Feature Engineering: From Groundwork to Greatness

8 minute read

Published:

⏳ Work in Progress ⏳ ⏳ Coming Soon ⏳

We often talk about “data-driven” models, but what does it really mean? Personally, I believe it’s about leveraging the information hidden within data to build predictive and insightful models. While we often focus on the algorithms themselves, the true power of these models lies in the quality and representation of the data they learn from.

Feature engineering is the art and science of transforming raw data into meaningful features that enhance the performance, accuracy, and interpretability of machine learning models. It involves selecting, cleaning, creating, and transforming features to better represent the underlying problem and unlock the full potential of your data.

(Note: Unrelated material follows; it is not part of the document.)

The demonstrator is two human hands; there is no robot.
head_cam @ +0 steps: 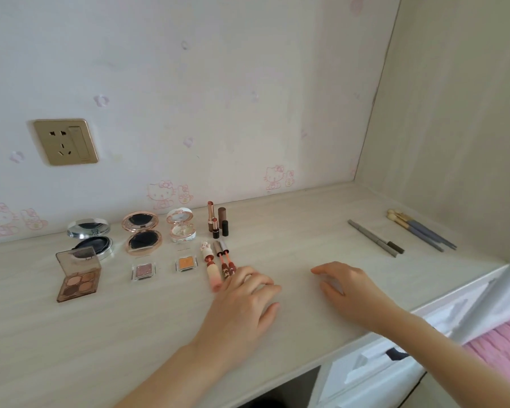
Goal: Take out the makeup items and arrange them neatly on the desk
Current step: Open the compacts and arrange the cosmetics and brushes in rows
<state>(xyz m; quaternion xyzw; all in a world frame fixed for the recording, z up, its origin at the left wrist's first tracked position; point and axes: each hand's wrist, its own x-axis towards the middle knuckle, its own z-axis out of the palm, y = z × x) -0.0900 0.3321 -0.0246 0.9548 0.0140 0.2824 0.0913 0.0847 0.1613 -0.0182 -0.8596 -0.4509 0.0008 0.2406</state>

In data processing and feature engineering, we often categorize variables as numerical or categorical. This distinction enables us to apply specialized preprocessing techniques tailored to each variable type, optimizing model performance and ensuring robust predictions.

In Python, we can streamline these processes using ‘Pipeline’, which facilitate seamless integration of preprocessing steps with model training, making the entire workflow more efficient and reproducible. My favourite tutorial about Pipeline in Python is here

In this blog post, I will discuss about feature engineering techniques and the treatment:

  1. Missing Imputation
  2. Outliers (for continuous variables)
  3. Cardinality (for categorical variables)
  4. Binning (Manual & Automatic)
  5. Variable Encoding
  6. Scaling
  7. Transformation
  8. (extra) Feature Creation

1. Missing Imputation


In credit risk models, or any machine learning model dealing with tabular datasets, we frequently encounter the challenge of missing data. But what exactly is missingness, and why does it matter? What are the different types and their unique characteristics? Most importantly, how can we effectively address this issue to ensure the accuracy and reliability of our models?

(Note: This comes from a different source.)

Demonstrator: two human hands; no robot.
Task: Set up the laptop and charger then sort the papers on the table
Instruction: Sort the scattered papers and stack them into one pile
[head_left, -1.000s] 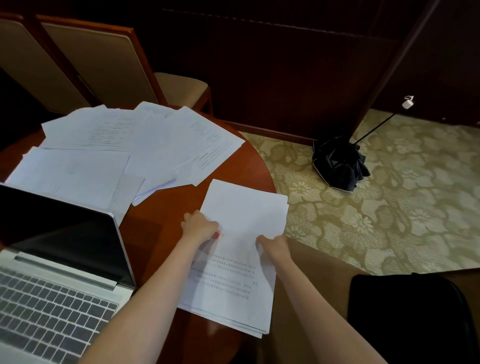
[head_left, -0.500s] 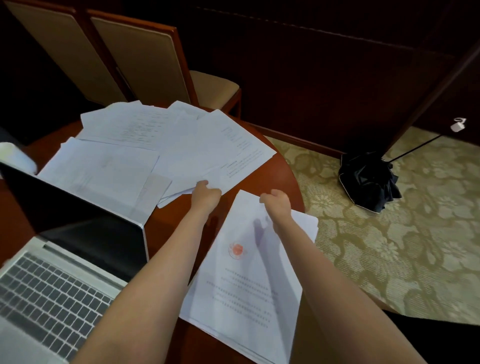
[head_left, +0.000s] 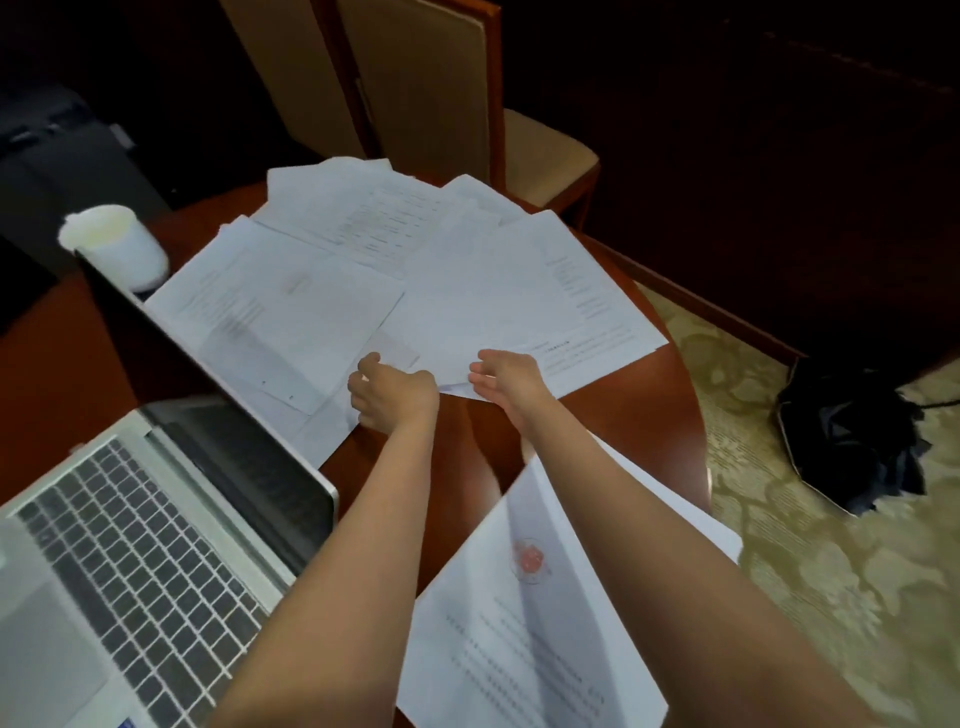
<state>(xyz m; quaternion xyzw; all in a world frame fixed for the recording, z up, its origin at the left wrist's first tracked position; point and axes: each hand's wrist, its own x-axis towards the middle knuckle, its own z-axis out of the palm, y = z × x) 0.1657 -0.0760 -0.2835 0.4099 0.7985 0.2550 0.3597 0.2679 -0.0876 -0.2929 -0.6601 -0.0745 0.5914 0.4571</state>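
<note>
White loose sheets (head_left: 467, 291) fan across the wooden table (head_left: 623, 415) beyond the open laptop (head_left: 156, 545), and a red-stamped stack (head_left: 483, 639) lies at the near edge, so this looks like the sorting step. The right hand (head_left: 506, 376) hovers slack-fingered over a sheet corner. The left hand (head_left: 392, 397) curls at the paper edge, and I cannot tell whether it grips. Next, one sheet needs pinching free.

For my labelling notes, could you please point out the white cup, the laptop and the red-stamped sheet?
white cup (head_left: 117, 249): head view, on its side wall.
laptop (head_left: 140, 551): head view, on the middle of its keyboard.
red-stamped sheet (head_left: 488, 639): head view, on the printed area below the stamp.
</note>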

Missingness refers to the absence of data values in a dataset, and it can manifest in various forms. Broadly, missing data can be categorized as either informative or non-informative, indicating whether the absence of data itself carries meaningful information. Within these categories, there are three specific types of missingness: MCAR (Missing Completely at Random), MAR (Missing at Random), and MNAR (Missing Not at Random). The summary table to understand more about Missingness in Credit Risk context:

image

Non-Informative Missing: The absence of data is unrelated to the underlying value. A random typo in a credit report and data entry errors wouldn’t necessarily reflect the borrower’s likelihood and ability to repay a loan.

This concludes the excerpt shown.